Yes the fan clutch would be the most likely problem with the details you gave. Have you cleaned the condensor and radiator out also?It is easy to change the clutch but it takes a special wrench to remove it. Not sure the cost of a new one would guess about $75-$100 range.
 
I don't think that R134a looses it's punch/ability to exchange heat - I could be wrong though. I think the problem is lack of air flow accross the condenser. I would clean the condenser coil first - then see what happens. If it were the clutch fan you would also be running hot - yes?
 
Joe Mc said:
I don't think that R134a looses it's punch/ability to exchange heat - I could be wrong though. I think the problem is lack of air flow accross the condenser. I would clean the condenser coil first - then see what happens. If it were the clutch fan you would also be running hot - yes?



No r134a doesn't loose cooling ability,unless it leaks out :-laf .

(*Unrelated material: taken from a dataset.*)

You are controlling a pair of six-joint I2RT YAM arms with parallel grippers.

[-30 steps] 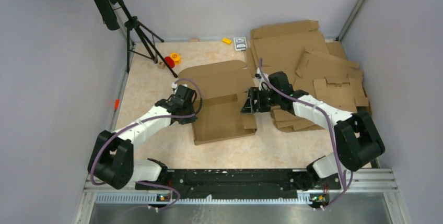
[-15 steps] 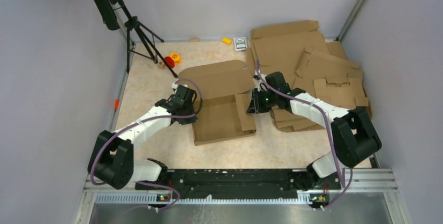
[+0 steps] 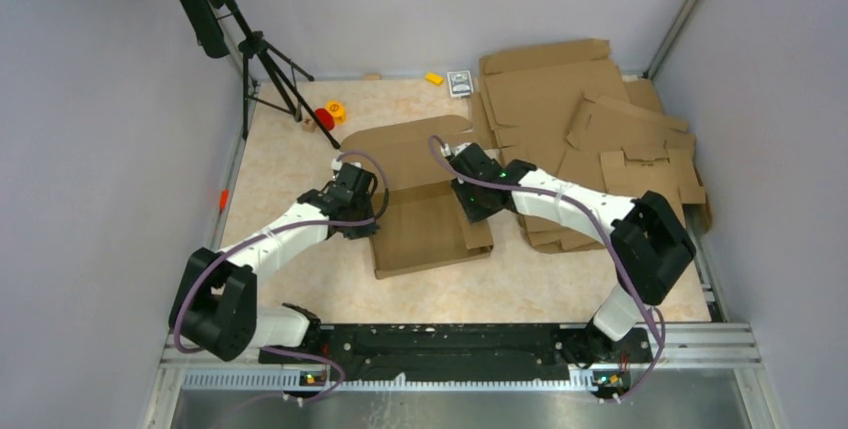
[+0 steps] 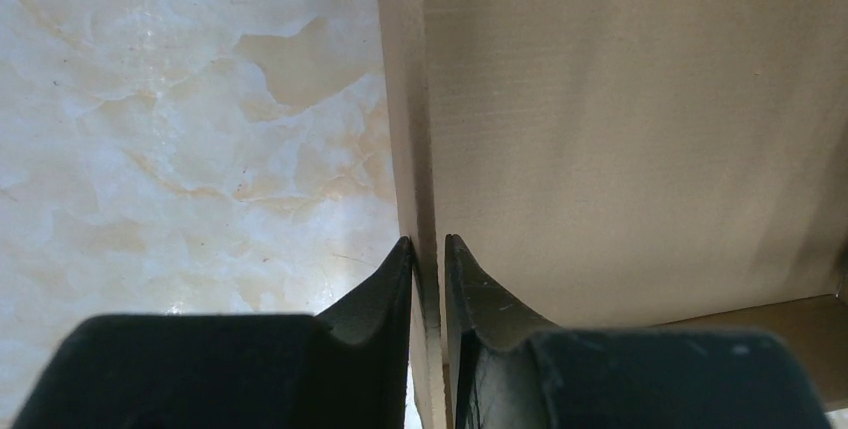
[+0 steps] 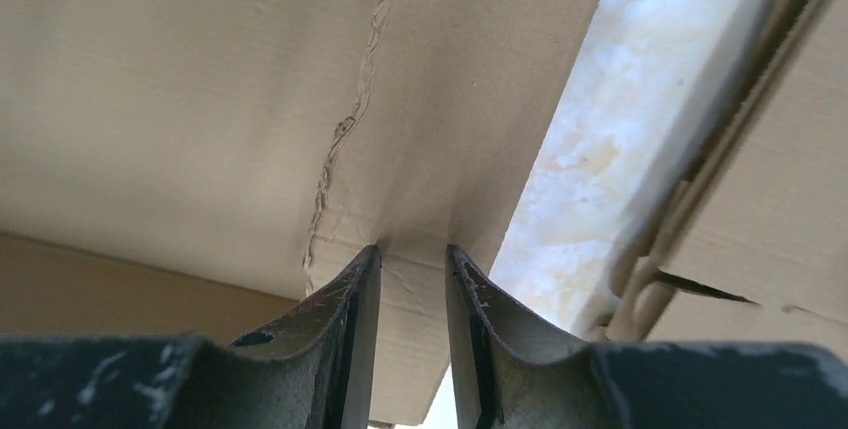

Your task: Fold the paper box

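Now | paper box (image 3: 420,232) lengthwise near-far | left jaws clamp left wall | right jaws clamp right flap

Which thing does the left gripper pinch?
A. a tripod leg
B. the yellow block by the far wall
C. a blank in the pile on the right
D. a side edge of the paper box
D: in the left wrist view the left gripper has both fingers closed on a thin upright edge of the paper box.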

No it would not run hot with a bad fan clutch, if these engines are not working they will not get to hot. I know of several people that have run with no fan at all for years with no problems. You manual transmission guys can get away with that. With auto transmission you need to keep it to keep oil cooler. But it also helps to cool down the condensor when idling. If you had gauges on the ac system the high pressure side will be very high due to low cooling effect of no air movement through condensor.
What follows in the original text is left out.